優一は、立ち止まり、有加を抱きかかえる。京子は、自然に、優一が持っていた紙袋を、手に取っていた。

「有加、いいか、欲しい物があったら、何でも、こうてやるたい。なんば、ほしいね。」

優一は、有加の瞳を見つめ、そんな言葉を口にする。有加は、かわいらしい、険しい顔をしている。その横で、静かに、そんな二人を見守る京子がいる。

「ふぅとね、有加ね。ほしいものはね。・・・弟!弟がほしい。そう、私、弟がほしいの。」

一瞬にして、優一と京子の顔が、真っ赤になり、顔を見合わせた。そんな二人を、お構いなしに、<弟>という言葉を、連呼している有加。

商店街を、往来する人達には、賑やかな親子連れに、映っているであろう。しかし、当人達は、恥ずかしさで、周りを見られないでいた。

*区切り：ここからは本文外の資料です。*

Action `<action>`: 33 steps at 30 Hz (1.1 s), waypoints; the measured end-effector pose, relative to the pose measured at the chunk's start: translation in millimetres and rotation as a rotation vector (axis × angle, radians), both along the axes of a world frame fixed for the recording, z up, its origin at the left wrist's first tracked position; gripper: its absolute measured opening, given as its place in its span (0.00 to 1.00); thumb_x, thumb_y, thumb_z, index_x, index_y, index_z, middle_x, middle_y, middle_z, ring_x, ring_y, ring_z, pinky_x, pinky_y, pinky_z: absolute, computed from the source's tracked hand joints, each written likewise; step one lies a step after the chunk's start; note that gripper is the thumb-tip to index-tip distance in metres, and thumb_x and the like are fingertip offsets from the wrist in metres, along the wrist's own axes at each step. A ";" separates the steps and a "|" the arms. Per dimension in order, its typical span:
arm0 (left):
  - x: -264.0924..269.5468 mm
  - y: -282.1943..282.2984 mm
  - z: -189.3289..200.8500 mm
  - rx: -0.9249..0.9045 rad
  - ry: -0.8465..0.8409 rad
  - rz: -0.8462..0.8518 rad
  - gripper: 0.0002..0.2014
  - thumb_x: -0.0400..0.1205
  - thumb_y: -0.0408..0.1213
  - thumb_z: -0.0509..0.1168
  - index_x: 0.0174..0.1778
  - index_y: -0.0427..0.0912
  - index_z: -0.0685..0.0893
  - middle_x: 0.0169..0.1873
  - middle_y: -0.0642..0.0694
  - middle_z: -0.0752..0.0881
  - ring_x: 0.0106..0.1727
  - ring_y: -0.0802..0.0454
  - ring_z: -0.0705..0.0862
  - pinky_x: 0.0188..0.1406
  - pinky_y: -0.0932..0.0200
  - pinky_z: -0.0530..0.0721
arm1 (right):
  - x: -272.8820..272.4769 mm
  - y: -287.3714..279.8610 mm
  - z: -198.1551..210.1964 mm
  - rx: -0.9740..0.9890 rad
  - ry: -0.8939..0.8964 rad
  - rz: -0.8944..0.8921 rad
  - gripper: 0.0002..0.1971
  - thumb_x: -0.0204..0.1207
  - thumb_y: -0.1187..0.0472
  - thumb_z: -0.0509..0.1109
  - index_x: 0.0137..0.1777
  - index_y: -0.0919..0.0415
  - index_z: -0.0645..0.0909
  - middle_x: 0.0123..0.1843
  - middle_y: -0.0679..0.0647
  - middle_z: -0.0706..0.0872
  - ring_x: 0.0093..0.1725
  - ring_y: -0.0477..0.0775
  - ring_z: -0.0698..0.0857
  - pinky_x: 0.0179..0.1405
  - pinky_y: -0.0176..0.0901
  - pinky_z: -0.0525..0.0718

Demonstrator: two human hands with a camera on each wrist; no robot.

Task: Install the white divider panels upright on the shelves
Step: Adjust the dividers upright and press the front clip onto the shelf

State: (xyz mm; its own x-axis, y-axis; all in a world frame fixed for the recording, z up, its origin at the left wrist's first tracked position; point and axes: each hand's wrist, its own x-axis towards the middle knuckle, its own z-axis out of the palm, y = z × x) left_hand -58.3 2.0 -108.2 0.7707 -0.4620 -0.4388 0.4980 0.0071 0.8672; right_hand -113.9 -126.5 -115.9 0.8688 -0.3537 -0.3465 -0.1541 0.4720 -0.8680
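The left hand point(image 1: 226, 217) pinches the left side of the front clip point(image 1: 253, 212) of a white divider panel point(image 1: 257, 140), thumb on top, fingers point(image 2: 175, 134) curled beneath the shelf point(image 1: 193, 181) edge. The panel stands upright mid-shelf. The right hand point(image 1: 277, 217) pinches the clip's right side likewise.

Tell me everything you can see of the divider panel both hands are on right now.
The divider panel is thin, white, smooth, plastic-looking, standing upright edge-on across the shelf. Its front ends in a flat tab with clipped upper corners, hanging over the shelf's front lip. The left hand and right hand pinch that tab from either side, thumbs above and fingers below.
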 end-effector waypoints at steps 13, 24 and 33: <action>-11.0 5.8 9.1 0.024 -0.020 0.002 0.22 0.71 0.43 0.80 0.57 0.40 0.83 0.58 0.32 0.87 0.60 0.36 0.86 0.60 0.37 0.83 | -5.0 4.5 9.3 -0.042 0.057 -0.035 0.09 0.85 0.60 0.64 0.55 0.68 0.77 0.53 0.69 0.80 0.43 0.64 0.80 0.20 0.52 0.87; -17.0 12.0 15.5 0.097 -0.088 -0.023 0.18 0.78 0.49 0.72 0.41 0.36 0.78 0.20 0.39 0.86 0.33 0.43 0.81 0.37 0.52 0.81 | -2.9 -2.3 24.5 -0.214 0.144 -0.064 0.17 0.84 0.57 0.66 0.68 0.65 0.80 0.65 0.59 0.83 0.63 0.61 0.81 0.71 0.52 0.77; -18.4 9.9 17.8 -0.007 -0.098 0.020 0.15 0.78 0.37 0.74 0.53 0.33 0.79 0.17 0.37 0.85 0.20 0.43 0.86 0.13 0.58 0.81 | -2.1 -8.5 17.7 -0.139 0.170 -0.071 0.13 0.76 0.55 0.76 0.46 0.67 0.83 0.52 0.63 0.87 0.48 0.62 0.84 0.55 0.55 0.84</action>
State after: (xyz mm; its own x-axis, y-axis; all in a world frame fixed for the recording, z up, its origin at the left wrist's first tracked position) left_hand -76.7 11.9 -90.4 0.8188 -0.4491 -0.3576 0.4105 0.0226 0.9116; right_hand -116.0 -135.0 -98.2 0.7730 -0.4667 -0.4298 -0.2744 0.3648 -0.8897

「あんね。幼稚園の、コウ君も、タカ君も、みずきちゃんも…みんな、弟がおるんよ。だからね、私もほしい。弟が、ほしい。」

耳から、顔全体が、真っ赤になっている二人。

「有加、弟か…それは、難しいかも知れんな。他にないか。お人形さんとか、ぬいぐるみとか。あるやろ。」

慌てて、そんな言葉を口にしていた。話を、別な方向に持っていこうとする優一。そんな思いなど、届くわけがなく。有加の<弟>の連呼が続く事になる。

「もう、優ちゃんが、変な事、言うから…」

優一に、恥ずかしさをぶつけてしまう京子。優一も、困った顔をして、苦笑していた。

まだ、風が冷たい三月の空の下。耳まで、真っ赤に染まった二人。空も、少し、赤みがかっている。そんな親子三人が、商店街を歩いている。茜色の空の下、幸せいっぱいの【家族】の姿が、ここにはある。